Buscaron alrededor de la entrada del subte. Nada. Un hombre de traje y corbata subió a los saltos las escaleras. A pocos pasos lo seguía una mujer vestida de gris, que trataba de mirarse en el espejito que había sacado de la cartera.
—¿Cómo es posible que no arreglen ese caño roto? —decía el hombre—. El agua cae a baldazos en medio de la estación.
—No sé para qué fui a la peluquería —dijo la mujer—. Te aviso: con estos pelos a la cena de hoy no voy ni loca.
—Tenés que ir. Me lo prometiste. Si no vamos, mi jefe no me lo perdona.
—Te digo que no voy. Tengo agua y revoque en el pelo, Hubiéramos ido en taxi en vez de tomar el subte…
—¡No podemos tomar taxis todos los días!
—Tacaño…
—Además, tenés el pelo perfecto. —Le sacó un pedazo de revoque de detrás de la oreja—. Así está mejor.
Iván y Anunciación los vieron marcharse.
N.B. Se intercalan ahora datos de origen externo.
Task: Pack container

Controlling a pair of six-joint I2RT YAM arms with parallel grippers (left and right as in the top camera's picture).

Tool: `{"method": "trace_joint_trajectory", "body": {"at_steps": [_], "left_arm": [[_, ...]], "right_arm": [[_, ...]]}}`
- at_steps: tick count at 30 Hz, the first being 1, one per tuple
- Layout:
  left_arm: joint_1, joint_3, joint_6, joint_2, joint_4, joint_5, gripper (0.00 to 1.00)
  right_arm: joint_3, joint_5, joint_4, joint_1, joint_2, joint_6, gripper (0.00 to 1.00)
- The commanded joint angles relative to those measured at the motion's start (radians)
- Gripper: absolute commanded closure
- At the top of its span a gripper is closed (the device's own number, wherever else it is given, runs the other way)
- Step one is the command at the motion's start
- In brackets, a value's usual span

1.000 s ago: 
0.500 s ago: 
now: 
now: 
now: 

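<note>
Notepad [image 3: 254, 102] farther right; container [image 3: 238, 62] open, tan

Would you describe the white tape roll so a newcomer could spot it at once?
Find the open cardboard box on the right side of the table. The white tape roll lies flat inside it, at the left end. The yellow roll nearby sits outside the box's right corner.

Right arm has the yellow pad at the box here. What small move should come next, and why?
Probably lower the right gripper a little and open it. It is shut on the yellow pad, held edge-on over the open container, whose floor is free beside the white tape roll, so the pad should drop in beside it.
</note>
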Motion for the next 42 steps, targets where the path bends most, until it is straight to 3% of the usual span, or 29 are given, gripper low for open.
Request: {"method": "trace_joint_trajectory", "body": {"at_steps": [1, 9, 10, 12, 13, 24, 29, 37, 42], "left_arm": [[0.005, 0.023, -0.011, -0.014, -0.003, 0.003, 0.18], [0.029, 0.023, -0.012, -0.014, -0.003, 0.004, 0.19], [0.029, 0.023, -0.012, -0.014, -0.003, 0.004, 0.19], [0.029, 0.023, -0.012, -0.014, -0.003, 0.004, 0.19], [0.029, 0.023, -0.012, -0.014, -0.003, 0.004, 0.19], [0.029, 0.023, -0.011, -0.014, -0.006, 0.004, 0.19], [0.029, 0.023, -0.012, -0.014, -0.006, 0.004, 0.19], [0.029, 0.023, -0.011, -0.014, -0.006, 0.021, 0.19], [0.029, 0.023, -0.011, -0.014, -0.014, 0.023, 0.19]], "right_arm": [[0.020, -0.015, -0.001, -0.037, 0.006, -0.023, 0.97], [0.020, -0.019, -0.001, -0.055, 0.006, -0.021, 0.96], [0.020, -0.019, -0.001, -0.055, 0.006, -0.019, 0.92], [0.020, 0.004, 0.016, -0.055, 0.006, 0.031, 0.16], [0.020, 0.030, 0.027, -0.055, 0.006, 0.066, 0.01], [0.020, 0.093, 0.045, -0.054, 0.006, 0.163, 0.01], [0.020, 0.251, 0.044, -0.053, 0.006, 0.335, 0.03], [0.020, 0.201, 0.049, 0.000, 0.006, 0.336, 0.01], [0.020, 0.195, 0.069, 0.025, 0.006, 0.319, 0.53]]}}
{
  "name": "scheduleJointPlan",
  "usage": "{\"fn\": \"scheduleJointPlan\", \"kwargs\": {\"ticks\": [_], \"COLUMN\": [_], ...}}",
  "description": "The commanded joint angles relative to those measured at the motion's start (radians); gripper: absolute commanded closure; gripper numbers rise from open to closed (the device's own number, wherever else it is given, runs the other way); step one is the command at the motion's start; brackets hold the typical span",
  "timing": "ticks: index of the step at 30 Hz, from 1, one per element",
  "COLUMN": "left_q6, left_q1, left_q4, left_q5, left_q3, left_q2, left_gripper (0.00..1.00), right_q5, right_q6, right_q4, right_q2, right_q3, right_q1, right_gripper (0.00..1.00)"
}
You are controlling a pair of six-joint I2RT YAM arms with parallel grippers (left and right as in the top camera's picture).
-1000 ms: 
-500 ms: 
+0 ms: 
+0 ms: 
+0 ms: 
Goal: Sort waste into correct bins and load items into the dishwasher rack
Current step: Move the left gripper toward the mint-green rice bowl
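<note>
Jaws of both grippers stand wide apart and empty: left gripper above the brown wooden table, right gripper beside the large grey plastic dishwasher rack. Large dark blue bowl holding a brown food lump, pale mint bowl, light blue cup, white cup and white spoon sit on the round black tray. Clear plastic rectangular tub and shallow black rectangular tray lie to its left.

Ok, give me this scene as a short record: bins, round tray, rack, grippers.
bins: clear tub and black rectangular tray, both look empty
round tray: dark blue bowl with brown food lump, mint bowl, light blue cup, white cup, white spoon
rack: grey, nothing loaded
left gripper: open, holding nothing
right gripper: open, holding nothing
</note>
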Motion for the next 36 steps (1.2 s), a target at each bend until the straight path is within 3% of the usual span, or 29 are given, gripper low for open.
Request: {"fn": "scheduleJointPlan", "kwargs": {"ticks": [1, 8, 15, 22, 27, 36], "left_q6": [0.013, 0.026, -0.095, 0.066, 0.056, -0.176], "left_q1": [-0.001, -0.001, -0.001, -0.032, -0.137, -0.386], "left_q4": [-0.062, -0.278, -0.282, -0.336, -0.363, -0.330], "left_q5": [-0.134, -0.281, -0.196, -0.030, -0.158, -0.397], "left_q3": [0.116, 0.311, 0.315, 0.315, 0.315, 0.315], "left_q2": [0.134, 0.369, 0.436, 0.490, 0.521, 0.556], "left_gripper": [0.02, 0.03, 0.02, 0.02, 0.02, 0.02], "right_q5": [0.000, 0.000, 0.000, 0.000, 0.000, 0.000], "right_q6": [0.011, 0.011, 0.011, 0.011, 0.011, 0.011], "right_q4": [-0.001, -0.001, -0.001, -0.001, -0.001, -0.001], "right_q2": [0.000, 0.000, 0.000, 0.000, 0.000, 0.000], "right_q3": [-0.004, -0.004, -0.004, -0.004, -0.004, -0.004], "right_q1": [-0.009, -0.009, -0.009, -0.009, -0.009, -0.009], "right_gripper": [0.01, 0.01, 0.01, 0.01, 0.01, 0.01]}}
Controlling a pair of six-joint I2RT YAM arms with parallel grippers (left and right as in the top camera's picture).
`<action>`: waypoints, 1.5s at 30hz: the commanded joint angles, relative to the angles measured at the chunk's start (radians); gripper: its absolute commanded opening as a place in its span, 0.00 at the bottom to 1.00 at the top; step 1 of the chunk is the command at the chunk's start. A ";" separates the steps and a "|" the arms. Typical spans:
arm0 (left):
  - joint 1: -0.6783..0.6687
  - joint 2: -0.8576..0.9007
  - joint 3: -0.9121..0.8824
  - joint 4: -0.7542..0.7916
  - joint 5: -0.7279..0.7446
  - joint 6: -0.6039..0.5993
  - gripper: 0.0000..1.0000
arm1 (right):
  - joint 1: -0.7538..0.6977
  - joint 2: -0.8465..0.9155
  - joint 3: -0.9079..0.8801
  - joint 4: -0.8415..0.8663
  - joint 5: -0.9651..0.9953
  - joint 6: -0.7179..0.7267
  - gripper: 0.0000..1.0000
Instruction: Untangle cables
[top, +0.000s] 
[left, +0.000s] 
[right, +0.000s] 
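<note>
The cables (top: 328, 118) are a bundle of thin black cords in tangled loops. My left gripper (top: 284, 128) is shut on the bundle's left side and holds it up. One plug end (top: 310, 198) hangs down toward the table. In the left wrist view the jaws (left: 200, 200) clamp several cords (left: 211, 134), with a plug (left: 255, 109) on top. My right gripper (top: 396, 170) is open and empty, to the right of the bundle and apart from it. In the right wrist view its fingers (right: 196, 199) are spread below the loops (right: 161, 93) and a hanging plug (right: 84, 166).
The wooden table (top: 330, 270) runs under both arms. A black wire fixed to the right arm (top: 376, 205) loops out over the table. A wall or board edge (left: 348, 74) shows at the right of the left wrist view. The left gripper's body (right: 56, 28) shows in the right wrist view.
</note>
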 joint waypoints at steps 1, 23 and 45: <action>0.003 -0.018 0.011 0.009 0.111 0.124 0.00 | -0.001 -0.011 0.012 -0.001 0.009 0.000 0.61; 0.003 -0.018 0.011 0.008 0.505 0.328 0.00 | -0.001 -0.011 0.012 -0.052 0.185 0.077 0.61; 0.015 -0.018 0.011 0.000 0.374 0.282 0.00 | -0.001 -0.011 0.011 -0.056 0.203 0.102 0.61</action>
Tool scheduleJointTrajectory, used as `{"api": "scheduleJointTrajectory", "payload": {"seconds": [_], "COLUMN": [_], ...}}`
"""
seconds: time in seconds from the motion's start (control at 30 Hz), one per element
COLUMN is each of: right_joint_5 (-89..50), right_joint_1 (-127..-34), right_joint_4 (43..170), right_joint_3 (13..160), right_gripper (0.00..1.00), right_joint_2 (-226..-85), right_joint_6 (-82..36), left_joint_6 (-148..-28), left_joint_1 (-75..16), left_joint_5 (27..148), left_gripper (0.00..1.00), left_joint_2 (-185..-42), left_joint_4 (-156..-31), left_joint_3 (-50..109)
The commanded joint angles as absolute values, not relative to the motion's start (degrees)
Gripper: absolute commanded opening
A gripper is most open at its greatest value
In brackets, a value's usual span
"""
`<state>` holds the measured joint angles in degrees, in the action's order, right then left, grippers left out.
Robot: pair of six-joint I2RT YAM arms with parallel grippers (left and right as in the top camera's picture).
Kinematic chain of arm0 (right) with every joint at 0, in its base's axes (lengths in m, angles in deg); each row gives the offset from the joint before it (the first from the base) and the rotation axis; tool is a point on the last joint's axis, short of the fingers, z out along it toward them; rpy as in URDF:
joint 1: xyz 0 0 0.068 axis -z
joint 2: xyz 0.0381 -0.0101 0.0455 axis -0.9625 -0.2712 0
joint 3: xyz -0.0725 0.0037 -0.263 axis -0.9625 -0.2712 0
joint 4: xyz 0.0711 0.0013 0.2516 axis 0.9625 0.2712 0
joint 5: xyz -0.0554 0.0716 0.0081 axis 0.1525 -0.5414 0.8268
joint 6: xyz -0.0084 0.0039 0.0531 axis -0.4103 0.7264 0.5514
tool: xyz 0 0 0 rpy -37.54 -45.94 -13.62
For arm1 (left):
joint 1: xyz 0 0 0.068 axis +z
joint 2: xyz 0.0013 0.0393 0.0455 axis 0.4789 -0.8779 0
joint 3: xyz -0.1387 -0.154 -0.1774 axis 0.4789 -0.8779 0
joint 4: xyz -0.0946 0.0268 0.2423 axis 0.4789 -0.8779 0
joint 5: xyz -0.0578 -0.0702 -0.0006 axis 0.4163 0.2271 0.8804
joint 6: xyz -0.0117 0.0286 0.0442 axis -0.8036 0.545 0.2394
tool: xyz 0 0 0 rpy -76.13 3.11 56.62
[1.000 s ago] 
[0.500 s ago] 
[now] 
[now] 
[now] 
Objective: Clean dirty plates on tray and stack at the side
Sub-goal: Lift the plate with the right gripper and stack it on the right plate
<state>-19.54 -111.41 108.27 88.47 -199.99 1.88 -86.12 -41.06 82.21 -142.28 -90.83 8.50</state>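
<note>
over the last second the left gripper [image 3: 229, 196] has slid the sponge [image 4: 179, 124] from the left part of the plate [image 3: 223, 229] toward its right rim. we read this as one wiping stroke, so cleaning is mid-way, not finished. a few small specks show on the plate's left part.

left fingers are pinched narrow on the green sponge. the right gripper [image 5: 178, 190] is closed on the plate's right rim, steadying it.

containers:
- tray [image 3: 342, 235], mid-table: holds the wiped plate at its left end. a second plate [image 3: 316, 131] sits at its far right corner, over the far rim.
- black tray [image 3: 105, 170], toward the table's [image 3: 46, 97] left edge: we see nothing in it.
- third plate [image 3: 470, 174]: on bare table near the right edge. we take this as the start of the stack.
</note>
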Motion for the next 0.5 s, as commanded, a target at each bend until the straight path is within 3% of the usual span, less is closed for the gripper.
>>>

Al llegar a la esquina ya se habían amigado y el hombre tomaba a su esposa de la cintura. Anunciación abrió la mochila de Iván dando un fuerte tirón.
—Podrías pedir permiso alguna vez.
Anunciación no le hizo caso y sacó el paraguas.
—Dijeron que caía agua de la estación. Para eso tenemos el paraguas.
—Pero la señal sigue sin aparecer.
Anunciación abrió el paraguas negro y lo levantó contra la luz del sol. En el paraguas se dibujaron siete puntos de luz.
—Agujeros de polillas —dijo Iván.
—No, no es eso. Estos agujeros están hechos a propósito.
—¿Para que nos mojemos?
De pronto Iván recordó una lámina que había en la biblioteca del colegio, con los dibujos de las constelaciones.
—La constelación de Tauro.
Iván recorrió los puntos con el dedo, tratando de dibujar un triángulo que sirviera de cabeza y los dos cuernos.
—Si hay algo que no se les puede reprochar a los astrólogos de la Antigüedad es la falta de imaginación —dijo su amiga.